Il narcisista collettivo soffre quando il suo gruppo è criticato, si deprime quando subisce una sconfitta e diviene violento quando il gruppo è attaccato.

Recenti studi degli scienziati dell’Università della Pensilvania che hanno analizzato il cervello dei narcisisti con la risonanza magnetica, hanno rilevato che essi non solo soffrono quando vengono criticati o sminuiti ma anche che provano sollievo quando possono rispondere con l’aggressività a ogni forma di rifiuto sociale.

Poiché questi comportamenti e queste emozioni possono essere facilmente usati per ottenere consenso politico, gli scienziati si chiedono come fare ad attenuare la sofferenza dei narcisisti e disattivarne la collera quando vengono criticati. Non nego che certi presupposti mi preoccupano. Cosa stanno cercando? Medicine da occultare del cibo o nelle bevande industriali? Messaggi occulti da propalare attraverso film e pubblicità? Messaggi subliminali mischiati con cultura e informazione?

Sembra proprio di sì e la risposta è la nuova pubblicità della Gillette che ha fatto infuriare i movimenti maschili americani e ha fatto parlare di sé anche i giornali italiani, che ha commosso le donne fino a chiedersi “Vuoi vedere che ci toccherà comprare le lamette per sostenere la campagna anti machista, proprio noi femministe che notoriamente non ci depiliamo nemmeno le ascelle??” Come scrive Monica Lanfranco su “Il Fatto Quotidiano”. Ma ha anche fatto infuriare i movimenti maschili che chiedono il boicottaggio della Propter e Gamble, The Post Millenial titola “Gillette ha un problema con gli uomini, ora noi consumatori abbiamo un problema con Gillette”. La pubblicità elenca una serie fenomeni maschili discutibili e si chiede “E’ questo il meglio di un uomo?” E vi contrappone esempi di dolcezza e delicatezza come è giusto che sia un uomo del terzo millennio.

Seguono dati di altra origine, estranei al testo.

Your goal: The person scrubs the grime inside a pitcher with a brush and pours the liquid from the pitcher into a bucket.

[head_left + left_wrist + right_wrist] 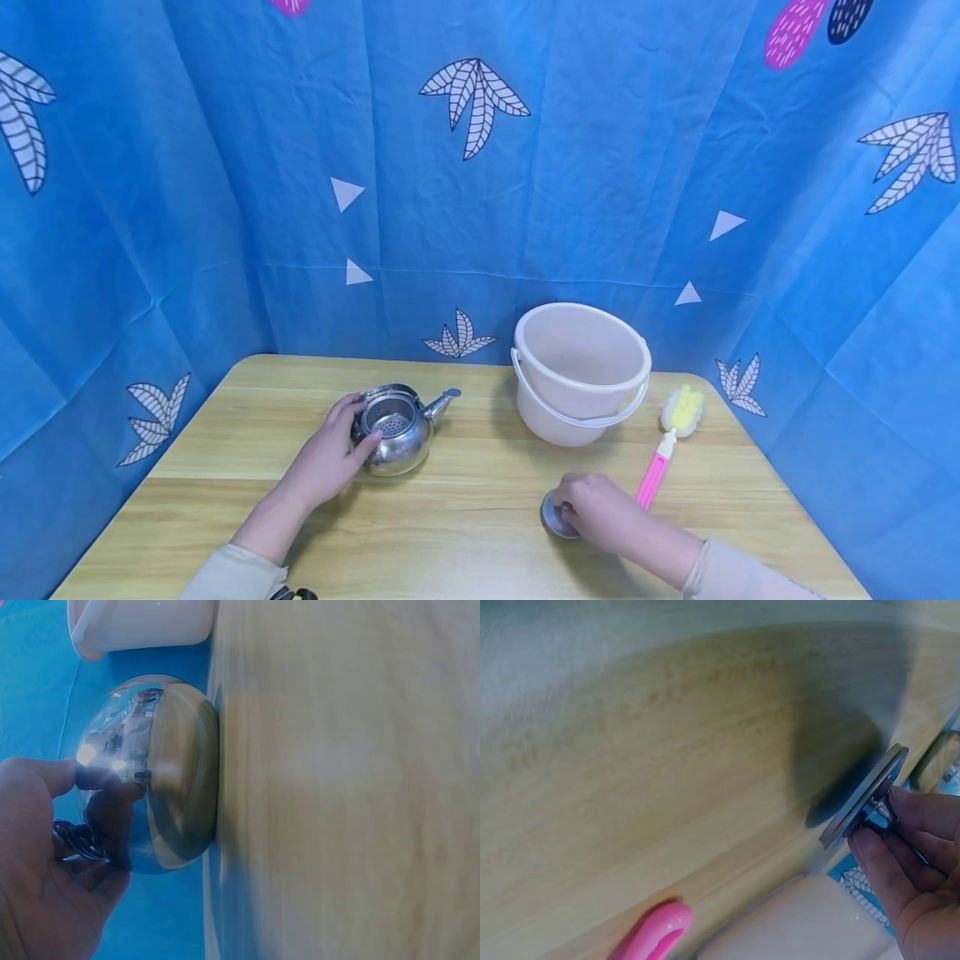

Una pubblicità che si inserisce nella nuova ideologia della tossicità del maschile, essere maschi è una malattia che bisogna estirpare a colpi di propaganda, senza discussione e senza poter reagire.

Noi crediamo, invece, che il narcisismo collettivo di questo tempo si annida anche nella Gillette, nella sua incapacità di essere vicino ai suoi clienti nel difficile cammino della crescita e nel ricordarsi che se oggi usufruiamo dei confort dell’edilizia, della medicina, della bellezza della arti, delle se pure incerte sicurezze dello stato e delle leggi, del sollievo al lavoro che ci offrono le scienze e le tecniche, per non parlare di diritti umani e ricerca della felicità e tanto altro ancora, tutto questo nasce dal sudore, dal sangue, dal genio e dall’abnegazione di tanti uomini che nei secoli hanno abbandonato soffici lenzuola e hanno superato se stessi e le condizioni storiche iniziali per costruire mondi più confortevoli per l’essere umano.

Le alte sfere della Propter e Gamble oggi, di fronte alla collera dei clienti si giustificano dicendo che hanno invitato una donna esperta di cultura di genere che li ha sfiniti dicendo che bisognava fare qualcosa che piacesse alle femministe tanto gli uomini sono talmente abituati ad essere insultati che non si sarebbero accorti di quanto fosse offensivo… Ecco questa indifferenza ai sentimenti altrui, questa preoccupazione per l’immagine sono i segni del narcisismo.

Il narcisismo non si combatte col narcisismo ma con la cultura, le arti, i sani principi, l’autentica esperienza religiosa, le infinite discussioni, il riconoscimento e la condivisione dei sentimenti altrui.